To do: Print out the entire listing verbatim.

Dataset excerpt:

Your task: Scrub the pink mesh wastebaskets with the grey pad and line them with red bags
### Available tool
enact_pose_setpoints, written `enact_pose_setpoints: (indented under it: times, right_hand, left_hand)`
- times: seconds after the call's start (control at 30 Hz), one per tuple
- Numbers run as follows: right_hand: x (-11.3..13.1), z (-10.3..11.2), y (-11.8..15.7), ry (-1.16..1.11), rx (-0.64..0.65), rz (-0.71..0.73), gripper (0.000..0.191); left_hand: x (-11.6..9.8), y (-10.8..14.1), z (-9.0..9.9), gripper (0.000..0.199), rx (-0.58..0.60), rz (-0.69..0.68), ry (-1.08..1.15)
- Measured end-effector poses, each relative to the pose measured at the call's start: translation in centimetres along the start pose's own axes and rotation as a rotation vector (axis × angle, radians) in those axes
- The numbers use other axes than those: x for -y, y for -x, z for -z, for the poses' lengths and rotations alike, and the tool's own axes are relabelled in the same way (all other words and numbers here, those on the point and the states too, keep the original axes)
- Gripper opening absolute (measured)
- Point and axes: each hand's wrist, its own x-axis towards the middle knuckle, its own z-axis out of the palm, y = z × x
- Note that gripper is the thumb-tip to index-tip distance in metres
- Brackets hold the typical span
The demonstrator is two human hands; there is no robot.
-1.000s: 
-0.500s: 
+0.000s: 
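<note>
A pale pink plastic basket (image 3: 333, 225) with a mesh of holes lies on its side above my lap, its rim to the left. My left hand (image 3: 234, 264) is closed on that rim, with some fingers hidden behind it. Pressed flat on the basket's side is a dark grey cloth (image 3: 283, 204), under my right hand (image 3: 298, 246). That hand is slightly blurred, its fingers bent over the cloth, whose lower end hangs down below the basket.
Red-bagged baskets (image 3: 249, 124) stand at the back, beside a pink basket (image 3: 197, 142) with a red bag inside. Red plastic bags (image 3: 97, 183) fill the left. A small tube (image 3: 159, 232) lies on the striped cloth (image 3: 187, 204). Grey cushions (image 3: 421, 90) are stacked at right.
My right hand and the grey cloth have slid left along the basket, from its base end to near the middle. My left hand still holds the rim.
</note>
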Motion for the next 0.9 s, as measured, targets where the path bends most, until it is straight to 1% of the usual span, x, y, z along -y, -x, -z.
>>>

Result of this exercise:
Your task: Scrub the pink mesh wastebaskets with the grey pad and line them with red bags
### Available tool
enact_pose_setpoints, written `enact_pose_setpoints: (indented under it: times, right_hand, left_hand)`
- times: seconds after the call's start (control at 30 Hz), one per tuple
- Numbers run as follows: right_hand: x (-11.3..13.1), z (-10.3..11.2), y (-11.8..15.7), ry (-1.16..1.11), rx (-0.64..0.65), rz (-0.71..0.73), gripper (0.000..0.191); left_hand: x (-11.6..9.8), y (-10.8..14.1), z (-9.0..9.9), gripper (0.000..0.199), rx (-0.58..0.60), rz (-0.69..0.68), ry (-1.08..1.15)
- Measured end-effector poses, each relative to the pose measured at the call's start: translation in centimetres along the start pose's own axes and rotation as a rotation vector (axis × angle, radians) in those axes
- The numbers use other axes than those: x for -y, y for -x, z for -z, for the poses' lengths and rotations alike, and the tool's own axes are relabelled in the same way (all other words and numbers here, those on the point and the states too, keep the original axes)
- Gripper opening absolute (measured)
- Point and axes: each hand's wrist, its own x-axis towards the middle knuckle, its own z-axis out of the palm, y = z × x
- Note that gripper is the thumb-tip to index-tip distance in metres
- Brackets hold the typical span
The demonstrator is two human hands; there is no robot.
-1.000s: 
-0.500s: 
+0.000s: 
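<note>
A pale pink plastic basket (image 3: 333, 225) with a mesh of holes lies on its side above my lap, its rim to the left. My left hand (image 3: 234, 264) is closed on that rim, with some fingers hidden behind it. Pressed flat on the basket's side is a dark grey cloth (image 3: 283, 204), under my right hand (image 3: 298, 246). That hand is slightly blurred, its fingers bent over the cloth, whose lower end hangs down below the basket.
Red-bagged baskets (image 3: 249, 124) stand at the back, beside a pink basket (image 3: 197, 142) with a red bag inside. Red plastic bags (image 3: 97, 183) fill the left. A small tube (image 3: 159, 232) lies on the striped cloth (image 3: 187, 204). Grey cushions (image 3: 421, 90) are stacked at right.
My right hand and the grey cloth have slid left along the basket, from its base end to near the middle. My left hand still holds the rim.
</note>
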Motion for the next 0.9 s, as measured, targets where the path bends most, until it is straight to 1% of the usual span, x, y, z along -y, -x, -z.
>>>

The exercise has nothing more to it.